The independent role of SR as a predictor of malignancy was further confirmed by multivariable logistic regression, which demonstrated that when included in these models, SR added significant diagnostic value, enhancing the predictive accuracy of conventional US features such as shape, size, and vascularity.
These findings are in line with the working hypothesis that combining US-E with traditional sonographic features improves diagnostic precision, particularly when assessing complex lymphoid structures that exhibit overlapping characteristics in benign and malignant cases. The gain in predictive accuracy (14% for continuous SR, 12% for dichotomous SR) highlights the utility of SR as a non-invasive biomarker that can supplement standard sonographic evaluations and potentially guide the selection of targets for biopsy, improving diagnostic precision, particularly in cases with equivocal B-mode US findings.
While our study provides valuable insights into the diagnostic utility of ultrasound elastography in differentiating between benign and malignant superficial lymph nodes, several limitations should be acknowledged. Firstly, our study was conducted at a single center, which may limit the applicability of our findings to other institutions with different patient populations, equipment, device-specific settings, clinical practices, and operator experience, thereby potentially affecting external validity. We acknowledge this limitation and recognize the importance of expanding data collection across multiple centers to strengthen the generalizability of our results. Furthermore, we will consider the use of publicly available imaging datasets in future research to enable independent validation and enhance the robustness of our findings.

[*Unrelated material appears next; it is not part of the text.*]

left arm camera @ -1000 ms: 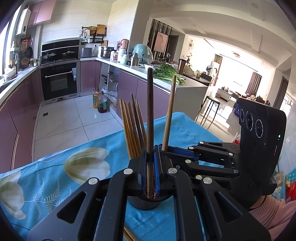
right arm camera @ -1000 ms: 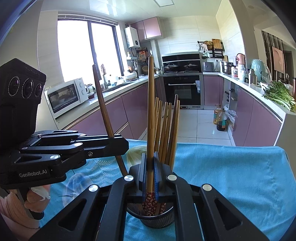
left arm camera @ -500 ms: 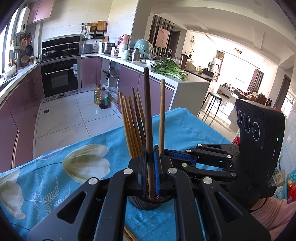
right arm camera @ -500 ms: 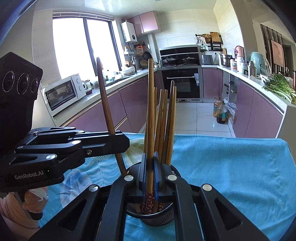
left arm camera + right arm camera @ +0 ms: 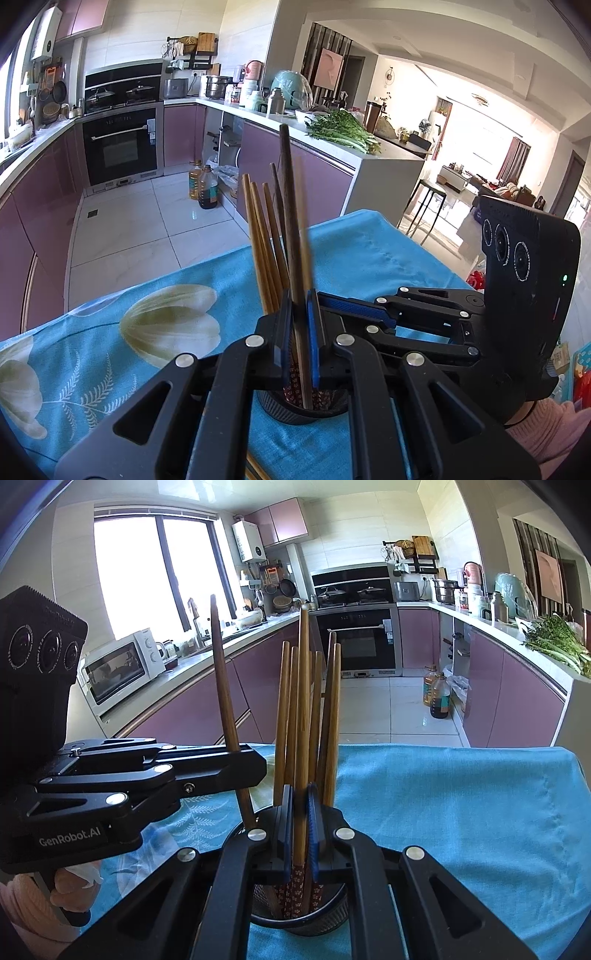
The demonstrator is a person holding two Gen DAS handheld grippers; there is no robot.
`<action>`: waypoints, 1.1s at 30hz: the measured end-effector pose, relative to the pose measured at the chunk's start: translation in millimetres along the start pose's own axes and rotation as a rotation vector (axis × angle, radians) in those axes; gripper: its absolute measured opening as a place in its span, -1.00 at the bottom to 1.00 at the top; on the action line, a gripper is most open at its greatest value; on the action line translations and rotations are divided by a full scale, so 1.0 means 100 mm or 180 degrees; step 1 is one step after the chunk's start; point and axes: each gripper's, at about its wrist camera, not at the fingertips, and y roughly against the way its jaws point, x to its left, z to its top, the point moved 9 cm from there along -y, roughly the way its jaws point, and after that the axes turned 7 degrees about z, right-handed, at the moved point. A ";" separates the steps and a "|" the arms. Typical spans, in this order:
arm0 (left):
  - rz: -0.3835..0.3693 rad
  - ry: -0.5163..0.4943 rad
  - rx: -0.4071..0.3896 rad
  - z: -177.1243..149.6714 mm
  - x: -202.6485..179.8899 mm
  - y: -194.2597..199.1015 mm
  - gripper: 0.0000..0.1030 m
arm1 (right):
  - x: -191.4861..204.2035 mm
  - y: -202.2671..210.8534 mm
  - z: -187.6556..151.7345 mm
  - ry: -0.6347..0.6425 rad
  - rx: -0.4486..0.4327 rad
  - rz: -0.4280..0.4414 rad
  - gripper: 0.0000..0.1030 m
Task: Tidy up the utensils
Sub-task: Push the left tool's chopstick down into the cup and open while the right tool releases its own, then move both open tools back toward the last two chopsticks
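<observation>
Both jaws clamped, one chopstick each: left gripper [image 5: 299, 343] dark chopstick [image 5: 290, 221], right gripper [image 5: 300, 830] light chopstick [image 5: 303, 709], tips over holder [image 5: 299, 919]. Risk: early release → bounce off rim, or jaws collide, tip holder.

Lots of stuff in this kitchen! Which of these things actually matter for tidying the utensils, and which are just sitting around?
Part of the job:
dark chopstick in the left gripper
light chopstick in the right gripper
black holder with the other chopsticks

Just lying about:
greens
oil bottles
microwave
blue tablecloth
</observation>
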 end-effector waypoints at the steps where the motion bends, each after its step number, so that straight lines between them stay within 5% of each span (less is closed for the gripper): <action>1: -0.0001 0.0008 0.0009 -0.01 0.01 -0.01 -0.84 | -0.01 0.00 0.00 -0.0008 -0.0001 0.0001 -0.85; 17: 0.0029 0.0072 -0.0007 -0.19 0.13 -0.01 -0.83 | -0.01 0.14 -0.10 -0.0048 -0.0047 0.0001 -0.71; 23: 0.0126 0.0137 -0.0067 -0.34 0.22 0.17 -0.62 | 0.12 0.25 -0.16 0.0029 -0.0055 0.0102 -0.60; 33: 0.0628 0.0139 -0.0118 -0.76 0.52 0.45 -0.08 | 0.63 0.35 -0.44 0.0367 0.0099 0.0411 -0.27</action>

Additionally, while the total number of patients was relatively large, the diversity of cases (types of lymphoma and metastases) may not fully represent all disease variants. The stratification into smaller groups of specific neoplasms may reduce the robustness of conclusions for less common pathologies. Furthermore, the enrollment criteria for our study were based on clinical suspicion of lymphoma and indication for nodal biopsy. This selection criterion may not accurately reflect the general population of patients with enlarged LNs as those with viral or bacterial infections were excluded and may introduce selection bias and affect the representativeness of our study population. However, in patients with multiple lymphadenopathies, only the LN that was deemed most representative or suspicious for malignancy was included in the analysis. This may limit the generalizability of some findings, particularly in diseases such as lymphoma, where nodal involvement may be more diffuse and variable. Future studies could benefit from a more granular analysis across multiple nodes within the same patient to better capture this heterogeneity.

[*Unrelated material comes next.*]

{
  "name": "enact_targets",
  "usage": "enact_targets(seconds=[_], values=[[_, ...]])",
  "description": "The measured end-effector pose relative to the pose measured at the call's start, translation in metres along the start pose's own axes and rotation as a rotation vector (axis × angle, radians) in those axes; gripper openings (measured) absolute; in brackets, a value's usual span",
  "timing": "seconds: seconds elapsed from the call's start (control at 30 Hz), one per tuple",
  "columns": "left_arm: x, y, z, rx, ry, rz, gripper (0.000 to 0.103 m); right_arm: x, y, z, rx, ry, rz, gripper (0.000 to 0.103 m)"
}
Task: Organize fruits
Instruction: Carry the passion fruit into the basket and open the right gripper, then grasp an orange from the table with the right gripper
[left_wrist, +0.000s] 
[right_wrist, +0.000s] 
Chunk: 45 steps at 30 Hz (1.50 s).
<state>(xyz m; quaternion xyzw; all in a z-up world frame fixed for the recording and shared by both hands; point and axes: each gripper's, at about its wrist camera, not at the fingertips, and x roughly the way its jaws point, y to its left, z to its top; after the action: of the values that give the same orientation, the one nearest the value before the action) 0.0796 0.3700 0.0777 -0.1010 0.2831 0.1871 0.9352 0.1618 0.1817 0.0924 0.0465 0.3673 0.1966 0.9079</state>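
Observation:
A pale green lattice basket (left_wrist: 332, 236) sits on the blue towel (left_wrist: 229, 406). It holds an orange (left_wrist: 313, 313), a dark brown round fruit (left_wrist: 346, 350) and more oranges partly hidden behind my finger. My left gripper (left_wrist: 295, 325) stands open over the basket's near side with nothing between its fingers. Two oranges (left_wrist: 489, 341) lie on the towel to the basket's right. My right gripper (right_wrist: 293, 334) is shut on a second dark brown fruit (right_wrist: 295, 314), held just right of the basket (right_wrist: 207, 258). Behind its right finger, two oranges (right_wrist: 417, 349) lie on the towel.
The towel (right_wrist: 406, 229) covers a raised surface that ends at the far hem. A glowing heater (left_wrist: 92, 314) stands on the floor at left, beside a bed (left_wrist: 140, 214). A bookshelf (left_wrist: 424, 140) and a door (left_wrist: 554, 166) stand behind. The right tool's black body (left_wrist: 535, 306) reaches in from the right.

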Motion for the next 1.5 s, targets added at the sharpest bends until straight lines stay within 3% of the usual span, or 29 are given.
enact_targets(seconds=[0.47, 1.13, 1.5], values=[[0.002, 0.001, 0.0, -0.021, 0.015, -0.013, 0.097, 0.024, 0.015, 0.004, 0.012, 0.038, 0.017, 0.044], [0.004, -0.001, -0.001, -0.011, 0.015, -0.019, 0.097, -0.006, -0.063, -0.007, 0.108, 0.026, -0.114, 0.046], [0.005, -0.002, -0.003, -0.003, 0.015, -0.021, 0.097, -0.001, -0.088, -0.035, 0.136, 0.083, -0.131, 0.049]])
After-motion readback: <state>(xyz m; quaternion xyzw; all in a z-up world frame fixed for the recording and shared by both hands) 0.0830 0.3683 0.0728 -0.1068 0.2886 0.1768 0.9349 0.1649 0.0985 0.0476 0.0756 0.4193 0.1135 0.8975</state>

Additionally, the interpretation of US and US-E images relied on the expertise of the operators and on the quality of the equipment, which may introduce variability and bias into the results, despite efforts to standardize imaging protocols and training. Moreover, despite efforts to reach agreement in cases of discrepancy between operators, interobserver variability in image interpretation and ES evaluation may still exist and impact the consistency of our results (inter-observer and inter-equipment variability).
The inter-rater reliability for SR measurement was excellent, with an intraclass correlation coefficient (ICC) of 0.88 (95% CI: 0.82–0.94). However, a key limitation is that ICCs were calculated based on the independent review of identical, pre-acquired elastographic cineloops by both operators, therefore reflecting only interpretation reproducibility and not accounting for potential variability introduced during image acquisition.
Lastly, the use of SR as the main parameter for diagnosis may not be universally applicable, as it depends on factors such as LN location, depth, and proximity to surrounding structures that could interfere with accurate readings. Furthermore, it is important to note that SR values and their corresponding thresholds are likely to be platform-dependent, as different US-E systems may vary in their calibration, processing algorithms, and measurement techniques. Therefore, our findings may not be directly generalizable across all elastography platforms without appropriate calibration or standardization procedures, which should be taken into account when interpreting or applying these results in other clinical settings.
Despite these limitations, our comprehensive approach with the inclusion of both conventional B-mode US and power Doppler alongside US-E provides a multi-dimensional assessment of LN characteristics. This method enables a more nuanced understanding of lymph node pathology compared to traditional imaging techniques.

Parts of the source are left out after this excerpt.